(WORK REQUEST) Set down the records that follow exactly, every line of them.

(RECORDS SHOWN)
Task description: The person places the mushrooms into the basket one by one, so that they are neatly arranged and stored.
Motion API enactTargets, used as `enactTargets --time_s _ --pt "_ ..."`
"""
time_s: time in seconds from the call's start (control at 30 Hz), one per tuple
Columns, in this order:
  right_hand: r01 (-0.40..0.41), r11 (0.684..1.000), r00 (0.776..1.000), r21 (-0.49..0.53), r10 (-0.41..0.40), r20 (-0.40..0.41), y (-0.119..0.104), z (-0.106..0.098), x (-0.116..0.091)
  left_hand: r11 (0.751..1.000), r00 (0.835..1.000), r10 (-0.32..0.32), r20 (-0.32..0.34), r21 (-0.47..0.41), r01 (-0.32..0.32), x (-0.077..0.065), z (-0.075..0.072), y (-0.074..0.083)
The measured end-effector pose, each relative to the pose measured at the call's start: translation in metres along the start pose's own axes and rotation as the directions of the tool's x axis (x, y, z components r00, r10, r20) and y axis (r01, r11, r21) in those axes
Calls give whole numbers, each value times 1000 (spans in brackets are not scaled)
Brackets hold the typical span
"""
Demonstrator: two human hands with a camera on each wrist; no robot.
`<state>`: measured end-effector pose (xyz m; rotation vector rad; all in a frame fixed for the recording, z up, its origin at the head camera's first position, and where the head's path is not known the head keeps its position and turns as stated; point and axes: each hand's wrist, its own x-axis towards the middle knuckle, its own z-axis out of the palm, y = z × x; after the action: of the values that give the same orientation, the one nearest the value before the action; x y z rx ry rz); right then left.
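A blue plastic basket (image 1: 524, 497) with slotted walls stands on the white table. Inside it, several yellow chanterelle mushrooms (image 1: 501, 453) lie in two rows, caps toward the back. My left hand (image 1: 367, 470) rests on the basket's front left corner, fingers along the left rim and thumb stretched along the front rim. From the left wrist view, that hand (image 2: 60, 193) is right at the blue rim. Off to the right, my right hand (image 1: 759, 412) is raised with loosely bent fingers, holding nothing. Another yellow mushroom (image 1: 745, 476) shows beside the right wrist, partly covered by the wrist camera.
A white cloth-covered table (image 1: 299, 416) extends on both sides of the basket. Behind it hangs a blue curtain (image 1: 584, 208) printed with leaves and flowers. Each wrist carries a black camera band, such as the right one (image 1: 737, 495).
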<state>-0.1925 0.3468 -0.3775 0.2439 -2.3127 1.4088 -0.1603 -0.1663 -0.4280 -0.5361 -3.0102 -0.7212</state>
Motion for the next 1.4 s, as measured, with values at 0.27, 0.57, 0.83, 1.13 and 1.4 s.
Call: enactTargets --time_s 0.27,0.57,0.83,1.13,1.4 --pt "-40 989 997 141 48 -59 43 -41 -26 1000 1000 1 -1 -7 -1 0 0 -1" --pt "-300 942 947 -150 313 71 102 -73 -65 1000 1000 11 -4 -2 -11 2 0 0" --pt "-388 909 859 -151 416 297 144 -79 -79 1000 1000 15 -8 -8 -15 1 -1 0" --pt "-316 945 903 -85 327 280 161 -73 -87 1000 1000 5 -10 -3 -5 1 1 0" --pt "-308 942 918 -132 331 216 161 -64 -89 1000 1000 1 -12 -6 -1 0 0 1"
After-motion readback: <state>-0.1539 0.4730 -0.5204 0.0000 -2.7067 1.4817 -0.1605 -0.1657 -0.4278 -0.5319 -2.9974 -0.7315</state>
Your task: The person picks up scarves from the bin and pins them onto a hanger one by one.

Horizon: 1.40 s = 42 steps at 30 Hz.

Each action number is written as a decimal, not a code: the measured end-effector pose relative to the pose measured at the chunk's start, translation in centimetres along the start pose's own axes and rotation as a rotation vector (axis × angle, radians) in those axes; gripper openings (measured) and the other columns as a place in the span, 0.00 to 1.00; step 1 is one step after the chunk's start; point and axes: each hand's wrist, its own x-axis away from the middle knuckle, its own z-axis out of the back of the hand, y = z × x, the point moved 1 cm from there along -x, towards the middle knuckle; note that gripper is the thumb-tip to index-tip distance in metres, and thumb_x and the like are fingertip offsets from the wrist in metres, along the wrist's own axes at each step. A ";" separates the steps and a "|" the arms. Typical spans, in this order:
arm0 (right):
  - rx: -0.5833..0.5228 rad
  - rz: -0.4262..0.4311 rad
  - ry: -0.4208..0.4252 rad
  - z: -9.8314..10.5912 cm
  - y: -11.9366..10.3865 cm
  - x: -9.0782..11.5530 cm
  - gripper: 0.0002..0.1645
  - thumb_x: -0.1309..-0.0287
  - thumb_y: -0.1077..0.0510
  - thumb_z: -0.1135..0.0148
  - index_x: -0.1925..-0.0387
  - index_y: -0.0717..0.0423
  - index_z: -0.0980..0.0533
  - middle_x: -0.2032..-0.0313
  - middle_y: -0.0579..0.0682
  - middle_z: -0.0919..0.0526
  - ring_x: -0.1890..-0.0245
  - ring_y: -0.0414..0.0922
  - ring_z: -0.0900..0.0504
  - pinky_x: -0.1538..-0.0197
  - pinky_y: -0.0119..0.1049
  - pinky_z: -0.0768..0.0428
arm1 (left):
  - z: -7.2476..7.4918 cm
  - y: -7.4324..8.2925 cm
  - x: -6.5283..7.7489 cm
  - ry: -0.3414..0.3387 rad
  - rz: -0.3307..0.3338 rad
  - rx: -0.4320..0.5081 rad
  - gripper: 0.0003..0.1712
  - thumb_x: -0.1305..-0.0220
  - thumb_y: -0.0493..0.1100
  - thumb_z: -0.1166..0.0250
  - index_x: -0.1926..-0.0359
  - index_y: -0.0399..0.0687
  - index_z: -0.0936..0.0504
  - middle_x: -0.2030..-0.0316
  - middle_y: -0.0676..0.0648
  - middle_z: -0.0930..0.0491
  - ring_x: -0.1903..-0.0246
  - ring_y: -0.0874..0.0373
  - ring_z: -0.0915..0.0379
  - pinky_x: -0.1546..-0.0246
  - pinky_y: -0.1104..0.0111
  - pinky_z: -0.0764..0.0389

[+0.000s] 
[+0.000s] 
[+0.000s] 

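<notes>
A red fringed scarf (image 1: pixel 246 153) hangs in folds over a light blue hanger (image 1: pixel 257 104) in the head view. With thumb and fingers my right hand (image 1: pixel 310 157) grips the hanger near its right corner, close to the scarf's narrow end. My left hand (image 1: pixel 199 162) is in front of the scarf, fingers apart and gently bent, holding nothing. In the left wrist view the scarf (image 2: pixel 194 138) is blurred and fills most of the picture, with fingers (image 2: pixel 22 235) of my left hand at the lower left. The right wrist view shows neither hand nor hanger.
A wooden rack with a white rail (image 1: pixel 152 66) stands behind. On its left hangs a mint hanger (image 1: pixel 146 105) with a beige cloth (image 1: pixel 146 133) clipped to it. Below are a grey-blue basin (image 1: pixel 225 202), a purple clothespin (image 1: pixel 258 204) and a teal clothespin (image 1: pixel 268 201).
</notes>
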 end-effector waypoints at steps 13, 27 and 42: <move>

(RESULT OF THIS TASK)
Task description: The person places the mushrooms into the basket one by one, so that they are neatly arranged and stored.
Motion API enactTargets, used as `enactTargets --time_s _ --pt "_ ..."`
"""
time_s: time in seconds from the call's start (control at 30 Hz), one per tuple
Columns, in this order:
  right_hand: r01 (-0.40..0.41), r11 (0.684..1.000), r00 (0.776..1.000), r21 (-0.49..0.53), r10 (-0.41..0.40), r20 (-0.40..0.41), y (-0.119..0.104), z (-0.106..0.098), x (-0.116..0.091)
  left_hand: r11 (0.751..1.000), r00 (0.835..1.000), r10 (-0.32..0.32), r20 (-0.32..0.34), r21 (-0.47..0.41), r01 (-0.32..0.32), x (-0.077..0.065), z (-0.075..0.072), y (-0.074..0.083)
The measured end-effector pose, each relative to the pose measured at the call's start: translation in metres along the start pose's own axes and rotation as the directions of the tool's x axis (x, y, z components r00, r10, r20) and y axis (r01, r11, r21) in those axes
Calls give whole numbers, each value times 1000 (spans in brackets are not scaled)
Brackets hold the typical span
"""
Demonstrator: two human hands with a camera on each wrist; no robot.
`<state>`: measured end-effector pose (xyz m; rotation vector rad; all in a frame fixed for the recording, z up, its origin at the head camera's first position, and where the head's path is not known the head keeps its position and turns as stated; point and axes: each hand's wrist, its own x-axis towards the middle knuckle, its own z-axis out of the palm, y = z × x; after the action: of the values that give the same orientation, the one nearest the value before the action; x y z rx ry rz); right then left.
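A blue plastic basket (image 1: 524, 497) with slotted walls stands on the white table. Inside it, several yellow chanterelle mushrooms (image 1: 501, 453) lie in two rows, caps toward the back. My left hand (image 1: 367, 470) rests on the basket's front left corner, fingers along the left rim and thumb stretched along the front rim. From the left wrist view, that hand (image 2: 60, 193) is right at the blue rim. Off to the right, my right hand (image 1: 759, 412) is raised with loosely bent fingers, holding nothing. Another yellow mushroom (image 1: 745, 476) shows beside the right wrist, partly covered by the wrist camera.
A white cloth-covered table (image 1: 299, 416) extends on both sides of the basket. Behind it hangs a blue curtain (image 1: 584, 208) printed with leaves and flowers. Each wrist carries a black camera band, such as the right one (image 1: 737, 495).
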<state>-0.1925 0.3468 -0.3775 0.2439 -2.3127 1.4088 -0.1603 -0.1663 -0.4280 -0.5361 -3.0102 -0.7212</state>
Motion for the next 1.4 s, as measured, with values at 0.27, 0.57, 0.83, 1.13 and 1.4 s.
Call: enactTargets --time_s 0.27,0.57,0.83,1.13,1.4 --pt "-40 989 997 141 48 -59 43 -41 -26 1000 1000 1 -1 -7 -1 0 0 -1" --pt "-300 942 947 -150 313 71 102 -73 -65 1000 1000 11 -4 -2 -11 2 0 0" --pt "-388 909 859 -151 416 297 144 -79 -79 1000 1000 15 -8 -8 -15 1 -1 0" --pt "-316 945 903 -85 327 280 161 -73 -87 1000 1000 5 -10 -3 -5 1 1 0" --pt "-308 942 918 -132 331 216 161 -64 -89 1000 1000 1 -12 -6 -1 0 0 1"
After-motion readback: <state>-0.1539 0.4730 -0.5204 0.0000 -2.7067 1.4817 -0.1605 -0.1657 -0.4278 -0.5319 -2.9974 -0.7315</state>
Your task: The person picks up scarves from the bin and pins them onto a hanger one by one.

Horizon: 1.40 s = 42 steps at 30 Hz.

Each action number is written as a decimal, not a code: the measured end-effector pose relative to the pose measured at the chunk's start, translation in centimetres along the start pose's own axes and rotation as a rotation vector (axis × angle, radians) in those axes; gripper openings (measured) and the other columns as a place in the span, 0.00 to 1.00; step 1 is one step after the chunk's start; point and axes: each hand's wrist, its own x-axis away from the middle knuckle, its own z-axis out of the back of the hand, y = z × x, the point moved 1 cm from there along -x, towards the middle knuckle; note that gripper is the thumb-tip to index-tip distance in metres, and thumb_x and the like are fingertip offsets from the wrist in metres, along the wrist's own axes at each step. A ";" separates the steps and a "|" the arms. Typical spans, in this order:
arm0 (right):
  - rx: -0.5833..0.5228 rad
  - rz: -0.4262..0.4311 rad
  - ry: -0.4208..0.4252 rad
  - z: -9.8314..10.5912 cm
  - y: -11.9366..10.3865 cm
  - x: -9.0782..11.5530 cm
  - gripper: 0.0002..0.1645
  - thumb_x: -0.1309..-0.0287
  - thumb_y: -0.1077..0.0510
  - thumb_z: -0.1135..0.0148
  - index_x: -0.1925..-0.0387
  - index_y: -0.0717..0.0423
  - index_z: -0.0980..0.0533
  - middle_x: -0.2032..-0.0313
  - middle_y: -0.0579..0.0682
  - middle_z: -0.0919..0.0526
  - ring_x: -0.1890..-0.0245
  - ring_y: -0.0414..0.0922
  - ring_z: -0.0900..0.0504
  - pinky_x: -0.1538..-0.0197
  - pinky_y: -0.0119..0.1049
  - pinky_z: -0.0768..0.0428
arm1 (left):
  - z: -7.2476..7.4918 cm
  - y: -7.4324..8.2925 cm
  - x: -6.5283..7.7489 cm
  - ry: -0.3414..0.3387 rad
  - rz: -0.3307..0.3338 rad
  - rx: -0.4320..0.5081 rad
  - gripper: 0.0003..0.1712
  - thumb_x: -0.1305..-0.0220
  - thumb_y: -0.0493..0.1100
  - thumb_z: -0.1166..0.0250
  - index_x: -0.1926..-0.0359
  - index_y: -0.0399..0.0687
  - index_z: -0.0936..0.0504
  - middle_x: -0.2030..-0.0316
  - middle_y: -0.0676..0.0648
  - middle_z: -0.0930..0.0491
  - ring_x: -0.1903..-0.0246
  - ring_y: -0.0874..0.0373
  - ring_z: -0.0915..0.0379
  - pinky_x: -0.1546..-0.0246
  - pinky_y: -0.1104..0.0111
  - pinky_z: -0.0764..0.0389

[+0.000s] 
[+0.000s] 
[+0.000s] 

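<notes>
A red fringed scarf (image 1: pixel 246 153) hangs in folds over a light blue hanger (image 1: pixel 257 104) in the head view. With thumb and fingers my right hand (image 1: pixel 310 157) grips the hanger near its right corner, close to the scarf's narrow end. My left hand (image 1: pixel 199 162) is in front of the scarf, fingers apart and gently bent, holding nothing. In the left wrist view the scarf (image 2: pixel 194 138) is blurred and fills most of the picture, with fingers (image 2: pixel 22 235) of my left hand at the lower left. The right wrist view shows neither hand nor hanger.
A wooden rack with a white rail (image 1: pixel 152 66) stands behind. On its left hangs a mint hanger (image 1: pixel 146 105) with a beige cloth (image 1: pixel 146 133) clipped to it. Below are a grey-blue basin (image 1: pixel 225 202), a purple clothespin (image 1: pixel 258 204) and a teal clothespin (image 1: pixel 268 201).
</notes>
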 end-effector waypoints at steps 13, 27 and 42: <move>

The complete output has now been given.